Here’s another interesting note. The manufacturers biggest marketing challenge is getting in front of the ultimate end user (contractor or MRO professional).
So it seems that we are in a catch 22 scenario. Manufacturers sell through distribution for many reasons. One of the most important ones is that they have an active loyal customer base that we want to reach. The issue is how do we get more of the distributor’s salesman’s time and attention? I’ve been in this market for over 30 years and have been trying to address this on a regular basis. I feel like I’m in the movie Groundhog Day.
Here are some tips that we’ve initiated over the years that might help you:
- Training – over half of the folks we surveyed didn’t have a formal training. It’s hard to imagine anyone trying to sell something they don’t understand. While most people focus on products, don’t overlook the opportunity of how to sell and look for application opportunities when on a job site or in a plant. A good resource for training modules is BlueVolt. They focus on distributor training and focus on marketing and buying groups for the industrial/construction markets.
- Promotions – plan them well enough in advance so the distributor can incorporate it into their normal correspondence to their customers. So many times we give them too short of a lead time and we wonder why they don’t do well. SPIF programs work if they are easy to understand and manage. Note that you don’t have to have one for a promotion to be successful. What you need to do is communicate to their marketing and sales force.

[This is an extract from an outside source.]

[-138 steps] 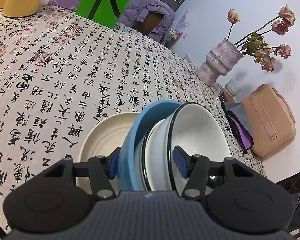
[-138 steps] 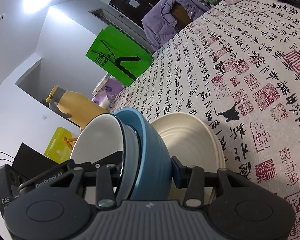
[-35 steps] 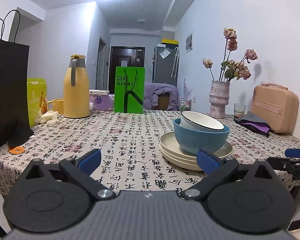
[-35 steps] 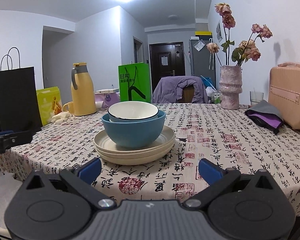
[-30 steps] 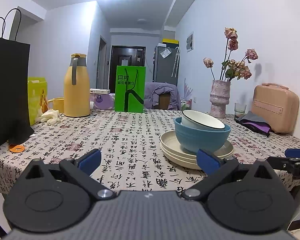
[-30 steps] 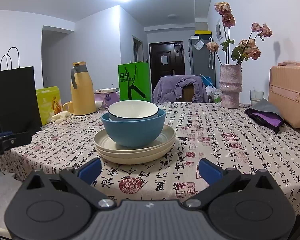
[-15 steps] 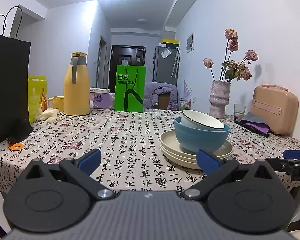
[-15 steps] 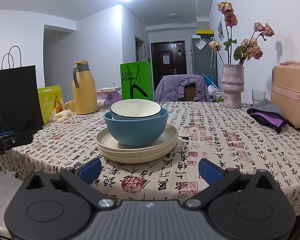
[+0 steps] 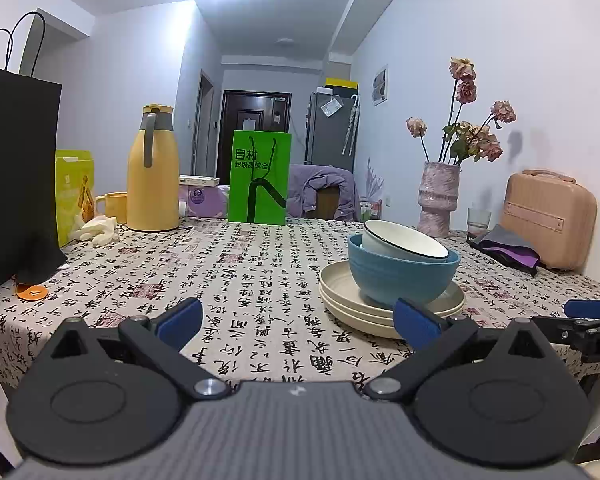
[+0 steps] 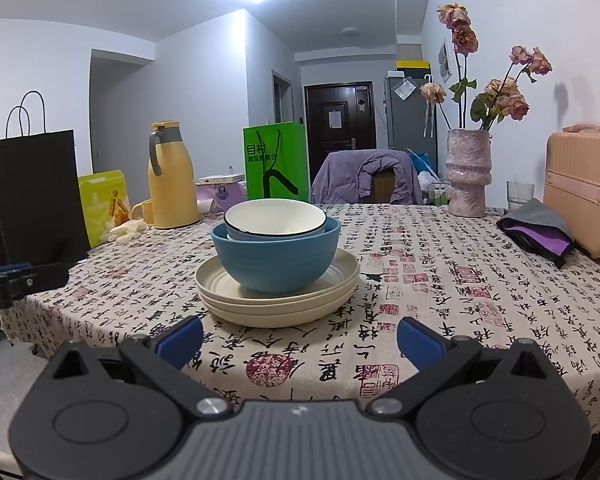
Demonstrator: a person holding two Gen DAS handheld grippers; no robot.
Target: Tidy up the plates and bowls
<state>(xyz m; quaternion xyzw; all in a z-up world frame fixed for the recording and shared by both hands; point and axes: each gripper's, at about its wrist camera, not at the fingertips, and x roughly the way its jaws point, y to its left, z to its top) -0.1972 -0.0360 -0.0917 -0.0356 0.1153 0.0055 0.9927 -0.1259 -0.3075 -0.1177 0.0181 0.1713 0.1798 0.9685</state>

- Inside Sales & Customer Service – we normally focus our efforts on the outside sales folks since those are the ones we usually ride along with. But in the real world, CSR’s and inside sales talk to 10 times as many customers a day than the outside guys. These are the people you want to train and incentivize. When taking an order, they have the ability in most cases to enter an order for the products they are most familiar with. Not often (although we’d like to think so) that someone calls in and says I want 10 Acme Widgets. They normally say I need 10 widgets and the person taking the order has the discretion of sending them yours instead.
The key is planning and communications. I’d like to hear what you’re doing to make your distributor relationships better.